Updated: Dec 12, 2020
If you are one to keep up with future tech trends, you may have heard of the term "blockchain" multiple times. You may have initially dismissed this phrase as a buzzword, catchphrase, or maybe a technical term. If this is the case, you might be missing out on something.
This might sound bizarre to you, but the blockchain is not just a technical word. It is an advanced immutable ledger that will have extensive implications in the future. The shared ledger transforms not only the finance sectors but also several other industries and businesses.
This is why businesses and companies across the globe are adopting this technology. The distributed database can maintain a list of records or block with a timestamp. That is to say, the real technology is not something garnering hype, but it has a real purpose.
If you're new to the blockchain world, we have you covered here with all the details you need to know.
Let's get started!
What is Blockchain?
Simply stated, blockchain refers to DLT (distributed ledger technology). It is typically a database that records and stores incoming transactions for an individual to see. However, it doesn't mean anyone can identify you. Blockchain incorporated a technology that can encrypt all data, including outgoing and incoming. That makes it hard, in fact, impossible to trace.
Technically, the shared ledger of blockchain collects data, which are blocks. Every when you make a transaction, a specific network broadcasts it. The data miner solves all the cryptographic puzzles. Once it is secured, it makes the block secure on the platform. Then, anyone who views the blockchain can easily see the blocks of data.
Remember that the ledger doesn't use your identification while anyone can see your transaction. This state is called "pseudo-anonymity" in cryptocurrency state.
Key Components of Blockchain
Immutability of Records
This is what makes blockchain the safest place to maintain transactions. That means if you're a participant, there is no way you can alter, change, or tamper with a transaction once the system records it on the ledger. If a recorded transaction includes any errors, it is essential to add or reverse the errors and make sure that both transactions are evident.
Shared Ledger Technology
Note that all participants on the network have access to the shared ledger. They can see and use immutable records of different transactions. The system records transactions only once with this distributed ledger. This eliminates the effort to duplicate or renter the data again, which is common in traditional networks.

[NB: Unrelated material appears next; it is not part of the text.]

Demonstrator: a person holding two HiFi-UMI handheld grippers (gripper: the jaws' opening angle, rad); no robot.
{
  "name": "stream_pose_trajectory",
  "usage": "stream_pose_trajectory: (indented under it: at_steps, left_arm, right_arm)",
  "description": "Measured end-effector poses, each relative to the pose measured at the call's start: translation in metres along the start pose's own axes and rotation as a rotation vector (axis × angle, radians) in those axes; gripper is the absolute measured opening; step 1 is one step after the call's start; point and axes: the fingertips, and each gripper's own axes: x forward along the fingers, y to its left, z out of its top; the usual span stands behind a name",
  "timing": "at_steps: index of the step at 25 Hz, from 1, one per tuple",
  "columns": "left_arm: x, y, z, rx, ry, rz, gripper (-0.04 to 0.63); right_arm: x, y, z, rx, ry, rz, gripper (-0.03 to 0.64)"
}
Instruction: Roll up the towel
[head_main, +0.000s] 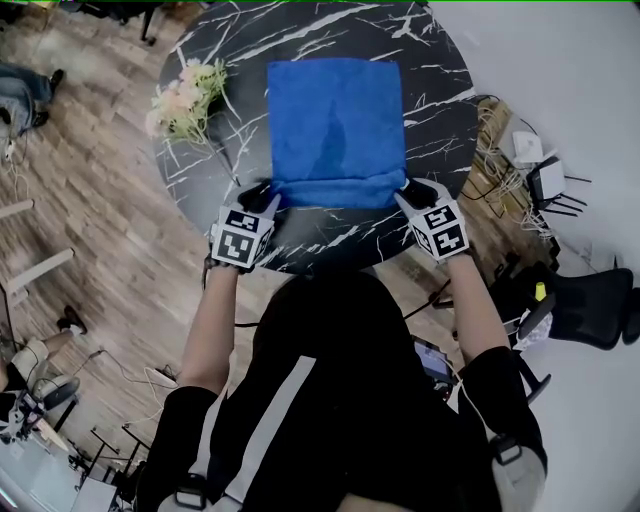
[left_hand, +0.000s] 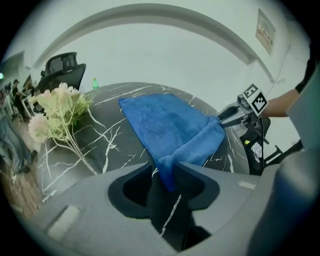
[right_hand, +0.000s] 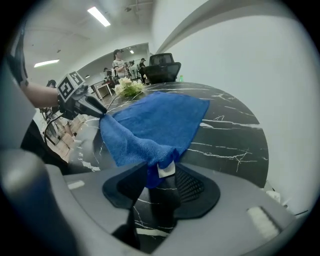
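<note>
Blue towel (head_main: 335, 120) lies spread on the round black marble-pattern table (head_main: 440, 60), roughly central, with its near edge turned over on itself into a first low fold along the side facing the person. A bunch of pale artificial flowers (head_main: 185, 100) sits just beside its left edge, apart from it. Left gripper (head_main: 268, 200) is at the near left corner, right gripper (head_main: 412, 192) at the near right corner. In the left gripper view the jaws stand apart, the corner of cloth lying between them against one pad and a dark gap showing on the other side, so not clamped. The right gripper view shows the same: jaws apart, and the corner with its small white label (right_hand: 165, 170) lies loose between them. Handling judgement: terry or microfibre, light, fully limp, with no stiffness to carry a roll across its width, so the middle is likely to sag or lag unless both ends turn together. The nap should grip the pads well, and the polished top may let the whole sheet slide away when pushed. Best hold appears to be the two ends of the folded near edge, taken low around the fold rather than on a single layer, and kept level. Nothing fragile in the cloth itself. The flower stems are the nearest thing to snag.
</note>
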Motion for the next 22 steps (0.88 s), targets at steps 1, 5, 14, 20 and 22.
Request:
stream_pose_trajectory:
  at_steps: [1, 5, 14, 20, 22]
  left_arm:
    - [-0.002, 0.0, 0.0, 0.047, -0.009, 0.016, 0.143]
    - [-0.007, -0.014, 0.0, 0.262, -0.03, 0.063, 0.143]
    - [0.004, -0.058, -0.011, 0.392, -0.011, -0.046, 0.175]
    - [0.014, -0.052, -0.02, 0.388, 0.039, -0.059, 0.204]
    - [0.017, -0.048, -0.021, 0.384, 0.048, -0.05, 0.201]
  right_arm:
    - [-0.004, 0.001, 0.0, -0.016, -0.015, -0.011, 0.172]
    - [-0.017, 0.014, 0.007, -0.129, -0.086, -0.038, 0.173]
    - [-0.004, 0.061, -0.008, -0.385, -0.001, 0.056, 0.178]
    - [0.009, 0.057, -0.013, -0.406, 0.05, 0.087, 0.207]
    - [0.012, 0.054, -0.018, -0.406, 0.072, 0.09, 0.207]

The system stores smart contracts (a set of rules) to speed up the transactions and execute them automatically. These smart contracts define and elaborate conditions for bond transfers, including travel insurance terms and much more.
How Does Blockchain Work?
Now that you're aware of the most critical blockchain components let's look at this advanced technology's mechanism. Precisely, blockchain works by storing data in different batches or blocks. The system links all these blocks together in a chronological manner and form a chain. It is different from the old ledger and sharing methods in which a database saves data or information.
Blockchain technology works with a decentralized design that can be distributed across an extensive network of systems. As mentioned above, this smart data decentralization limits people's ability to alter or tamper with confidential information, making it more trusted and reliable. The robust mechanism of block linkage makes it temper-proof. All the blocks make a chain via these links.
That means it is nearly impossible to tamper with information without affecting the whole chain. If you want to add a batch to the blockchain, a computer or system provides a hash or code that creates another data batch before forming the next block. The system then shares this solution with other computers sharing the same network. This is also a way to provide a work-proof. After this, the structure of computers verifies the work-proof and adds a block to the chain.
Why Blockchain is Important
We have been using decentralized platforms to share information, but we consider banks and government agencies reliable when transferring money, value, ownership rights, or intellectual property.
Blockchain technology, on the other hand, offers an intriguing possibility to eliminate the middleman and performs three significant roles. It records transactions, establishes identity, and contracts that financial service sectors carry out. This technology's potential use is vast, but powering cryptocurrencies like Bitcoin is the most prominent one.
Connection between Blockchain and Cryptocurrencies
Keep in mind that blockchain technology enables cryptocurrency to exist, among several other things. Cryptocurrency is a medium that allows people to exchange digital currencies through encryption techniques. Note that not all blockchains use tokens or cryptocurrencies and may vary on the type of distributed ledger and blockchain.
Lower fees, high transaction speed, and transparency are some qualities that make Cryptocurrencies and blockchains the future of the financial sector. When you see it from an investor's perspective, Cryptocurrencies as a fractional investment can reduce the minimum investment barrier, allowing everyone to purchase them.
Plus, many digital currencies can help investors diversify their portfolios when it comes to investing through blockchain. For instance, Bitcoin is a Cryptocurrency that has sustainable growth and makes the right choice to invest.
It is one of the most popular Cryptocurrencies in the world. Its popularity gives it the most significant advantage against other digital currencies in the market. As Bitcoin will continue to dominate the digital currency market, experts recommend investors benefit from its high-liquidity levels during periods of economic downturn. Bitcoin has demonstrated a volatile yet steady and consistent growth over the years.
All in all, blockchain is a decentralized technology that is replicated on different computers for users in the same network. It allows anyone to generate and publish information on the network. Thus, digital ledger has a program that records financial transactions without any chances of errors.